§ TRY IT:
Give the count of lines in the data that include "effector", with no other words.

§ DATA EXCERPT:
◇ ◇ ◇ ◇ ◇ ◇ ◇
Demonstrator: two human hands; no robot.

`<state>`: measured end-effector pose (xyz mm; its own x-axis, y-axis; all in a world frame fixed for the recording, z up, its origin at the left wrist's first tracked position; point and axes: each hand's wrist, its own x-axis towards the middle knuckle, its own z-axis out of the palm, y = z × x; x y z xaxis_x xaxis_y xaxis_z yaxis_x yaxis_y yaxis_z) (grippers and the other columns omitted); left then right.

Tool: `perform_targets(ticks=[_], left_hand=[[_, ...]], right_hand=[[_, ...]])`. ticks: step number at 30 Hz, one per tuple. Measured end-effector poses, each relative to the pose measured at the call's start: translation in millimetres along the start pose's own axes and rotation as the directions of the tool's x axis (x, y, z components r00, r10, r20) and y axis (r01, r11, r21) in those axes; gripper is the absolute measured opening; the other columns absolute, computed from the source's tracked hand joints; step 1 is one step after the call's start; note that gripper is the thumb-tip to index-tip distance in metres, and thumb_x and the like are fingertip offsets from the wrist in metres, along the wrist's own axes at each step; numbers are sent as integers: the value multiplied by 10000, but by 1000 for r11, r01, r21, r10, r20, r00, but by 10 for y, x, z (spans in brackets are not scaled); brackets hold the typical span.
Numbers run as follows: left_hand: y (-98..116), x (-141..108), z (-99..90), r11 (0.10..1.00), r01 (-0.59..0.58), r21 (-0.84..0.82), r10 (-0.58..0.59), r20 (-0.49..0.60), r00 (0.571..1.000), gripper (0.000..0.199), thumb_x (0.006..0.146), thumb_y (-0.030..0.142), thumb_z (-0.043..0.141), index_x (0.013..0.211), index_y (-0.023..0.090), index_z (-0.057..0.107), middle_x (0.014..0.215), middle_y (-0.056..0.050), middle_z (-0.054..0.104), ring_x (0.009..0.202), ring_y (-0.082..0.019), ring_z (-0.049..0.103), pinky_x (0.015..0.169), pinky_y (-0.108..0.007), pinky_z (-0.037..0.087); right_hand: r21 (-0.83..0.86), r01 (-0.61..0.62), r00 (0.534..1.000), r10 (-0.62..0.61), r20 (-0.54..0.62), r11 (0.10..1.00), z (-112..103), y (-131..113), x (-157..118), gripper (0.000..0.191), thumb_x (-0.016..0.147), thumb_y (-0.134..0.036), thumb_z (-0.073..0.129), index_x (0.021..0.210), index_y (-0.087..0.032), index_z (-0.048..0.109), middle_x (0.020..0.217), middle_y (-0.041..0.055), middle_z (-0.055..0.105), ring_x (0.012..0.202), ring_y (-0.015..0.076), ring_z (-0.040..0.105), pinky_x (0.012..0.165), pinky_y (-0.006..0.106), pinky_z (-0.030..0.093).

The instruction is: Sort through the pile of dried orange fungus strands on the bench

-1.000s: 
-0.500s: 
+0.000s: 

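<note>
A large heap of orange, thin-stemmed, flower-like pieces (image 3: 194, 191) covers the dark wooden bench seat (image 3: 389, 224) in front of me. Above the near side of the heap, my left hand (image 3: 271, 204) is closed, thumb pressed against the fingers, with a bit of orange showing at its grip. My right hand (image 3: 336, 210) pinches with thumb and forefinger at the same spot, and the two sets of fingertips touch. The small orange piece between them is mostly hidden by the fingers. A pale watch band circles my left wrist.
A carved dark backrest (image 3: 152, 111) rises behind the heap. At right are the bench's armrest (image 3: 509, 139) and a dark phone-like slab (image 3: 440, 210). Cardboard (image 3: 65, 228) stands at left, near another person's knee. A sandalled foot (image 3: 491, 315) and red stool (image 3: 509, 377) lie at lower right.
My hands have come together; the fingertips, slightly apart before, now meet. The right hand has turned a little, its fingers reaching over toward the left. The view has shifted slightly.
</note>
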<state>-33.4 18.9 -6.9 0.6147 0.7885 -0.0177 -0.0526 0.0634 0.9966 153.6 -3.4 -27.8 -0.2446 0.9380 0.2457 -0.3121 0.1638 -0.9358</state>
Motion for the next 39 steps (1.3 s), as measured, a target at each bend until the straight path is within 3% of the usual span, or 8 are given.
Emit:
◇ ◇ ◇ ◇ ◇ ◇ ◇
§ FINISHED EXERCISE:
2